■ **Required action**
Copy the listing out exactly as shown.

Top of Collected material

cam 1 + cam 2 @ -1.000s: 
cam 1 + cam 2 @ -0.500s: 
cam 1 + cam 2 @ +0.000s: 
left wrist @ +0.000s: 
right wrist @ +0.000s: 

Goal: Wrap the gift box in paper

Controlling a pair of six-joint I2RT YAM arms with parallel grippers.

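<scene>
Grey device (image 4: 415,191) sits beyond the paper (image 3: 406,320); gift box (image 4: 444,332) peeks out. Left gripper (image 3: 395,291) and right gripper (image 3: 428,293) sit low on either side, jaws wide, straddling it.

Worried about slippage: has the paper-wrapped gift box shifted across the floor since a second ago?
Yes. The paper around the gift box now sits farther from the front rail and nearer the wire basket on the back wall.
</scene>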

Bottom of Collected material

■ **Response**
cam 1 + cam 2 @ -1.000s: 
cam 1 + cam 2 @ -0.500s: 
cam 1 + cam 2 @ +0.000s: 
left wrist @ +0.000s: 
right wrist @ +0.000s: 

Goal: Wrap the gift box in paper

Controlling a pair of six-joint I2RT YAM arms with parallel grippers.

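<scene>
Grey device (image 4: 415,191) sits beyond the paper (image 3: 406,320); gift box (image 4: 444,332) peeks out. Left gripper (image 3: 395,291) and right gripper (image 3: 428,293) sit low on either side, jaws wide, straddling it.

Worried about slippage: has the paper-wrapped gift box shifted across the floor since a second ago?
Yes. The paper around the gift box now sits farther from the front rail and nearer the wire basket on the back wall.
</scene>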

This finishes the exercise.